The listing below contains a span that opens with the line containing "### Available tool" and closes with the line containing "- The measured". Return that span exactly.

____

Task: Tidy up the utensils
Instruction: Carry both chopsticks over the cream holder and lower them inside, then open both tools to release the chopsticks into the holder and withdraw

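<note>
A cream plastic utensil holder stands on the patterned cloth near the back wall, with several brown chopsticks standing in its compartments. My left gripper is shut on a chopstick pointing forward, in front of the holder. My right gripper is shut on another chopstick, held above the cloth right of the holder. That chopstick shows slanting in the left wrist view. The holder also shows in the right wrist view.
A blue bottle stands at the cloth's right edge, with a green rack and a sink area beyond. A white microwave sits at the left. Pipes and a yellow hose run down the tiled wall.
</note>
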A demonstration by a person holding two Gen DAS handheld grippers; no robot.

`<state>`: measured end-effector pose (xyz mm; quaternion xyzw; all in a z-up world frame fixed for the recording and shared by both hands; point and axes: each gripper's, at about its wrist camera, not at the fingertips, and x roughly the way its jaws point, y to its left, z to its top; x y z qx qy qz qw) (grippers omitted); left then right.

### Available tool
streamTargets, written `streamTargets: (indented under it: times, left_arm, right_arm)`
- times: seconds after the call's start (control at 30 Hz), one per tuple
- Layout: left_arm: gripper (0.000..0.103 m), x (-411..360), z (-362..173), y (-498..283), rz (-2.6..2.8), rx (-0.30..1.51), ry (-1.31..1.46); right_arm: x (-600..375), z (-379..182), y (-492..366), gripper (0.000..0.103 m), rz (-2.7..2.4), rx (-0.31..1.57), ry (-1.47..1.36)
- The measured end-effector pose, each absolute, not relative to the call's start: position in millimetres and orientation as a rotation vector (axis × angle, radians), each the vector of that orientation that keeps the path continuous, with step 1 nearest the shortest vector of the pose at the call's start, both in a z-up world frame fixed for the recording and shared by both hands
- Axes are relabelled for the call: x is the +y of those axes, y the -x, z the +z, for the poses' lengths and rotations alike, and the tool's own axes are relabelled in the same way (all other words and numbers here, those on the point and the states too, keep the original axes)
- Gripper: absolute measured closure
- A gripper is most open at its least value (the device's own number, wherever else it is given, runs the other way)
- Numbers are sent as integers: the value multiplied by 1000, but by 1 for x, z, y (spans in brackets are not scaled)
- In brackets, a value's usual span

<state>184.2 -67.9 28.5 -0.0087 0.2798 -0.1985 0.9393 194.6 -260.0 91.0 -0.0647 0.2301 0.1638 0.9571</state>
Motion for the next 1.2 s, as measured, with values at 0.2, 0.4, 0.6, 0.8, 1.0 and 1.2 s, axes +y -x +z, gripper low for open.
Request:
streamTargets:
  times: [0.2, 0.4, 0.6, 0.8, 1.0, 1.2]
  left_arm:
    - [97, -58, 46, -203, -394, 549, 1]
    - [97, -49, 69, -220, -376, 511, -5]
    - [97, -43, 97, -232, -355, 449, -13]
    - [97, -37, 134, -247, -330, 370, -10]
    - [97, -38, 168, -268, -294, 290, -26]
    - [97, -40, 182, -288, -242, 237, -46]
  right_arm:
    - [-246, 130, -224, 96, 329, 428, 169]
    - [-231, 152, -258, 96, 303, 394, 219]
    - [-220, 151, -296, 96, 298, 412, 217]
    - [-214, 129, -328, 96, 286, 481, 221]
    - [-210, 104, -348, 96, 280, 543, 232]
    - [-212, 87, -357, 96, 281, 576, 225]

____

#### Your solution
### Available tool
streamTargets, written `streamTargets: (indented under it: times, left_arm, right_arm)`
- times: seconds after the call's start (control at 30 Hz), one per tuple
- Layout: left_arm: gripper (0.000..0.103 m), x (-411..360), z (-362..173), y (-498..283), rz (-2.6..2.8), rx (-0.30..1.51), ry (-1.31..1.46); right_arm: x (-600..375), z (-379..182), y (-492..366), gripper (0.000..0.103 m), rz (-2.7..2.4), rx (-0.31..1.57), ry (-1.47..1.36)
- The measured end-effector pose, each absolute, not relative to the call's start: position in millimetres and orientation as a rotation vector (axis × angle, radians), each the vector of that orientation that keeps the path continuous, with step 1 nearest the shortest vector of the pose at the call's start, both in a z-up world frame fixed for the recording and shared by both hands

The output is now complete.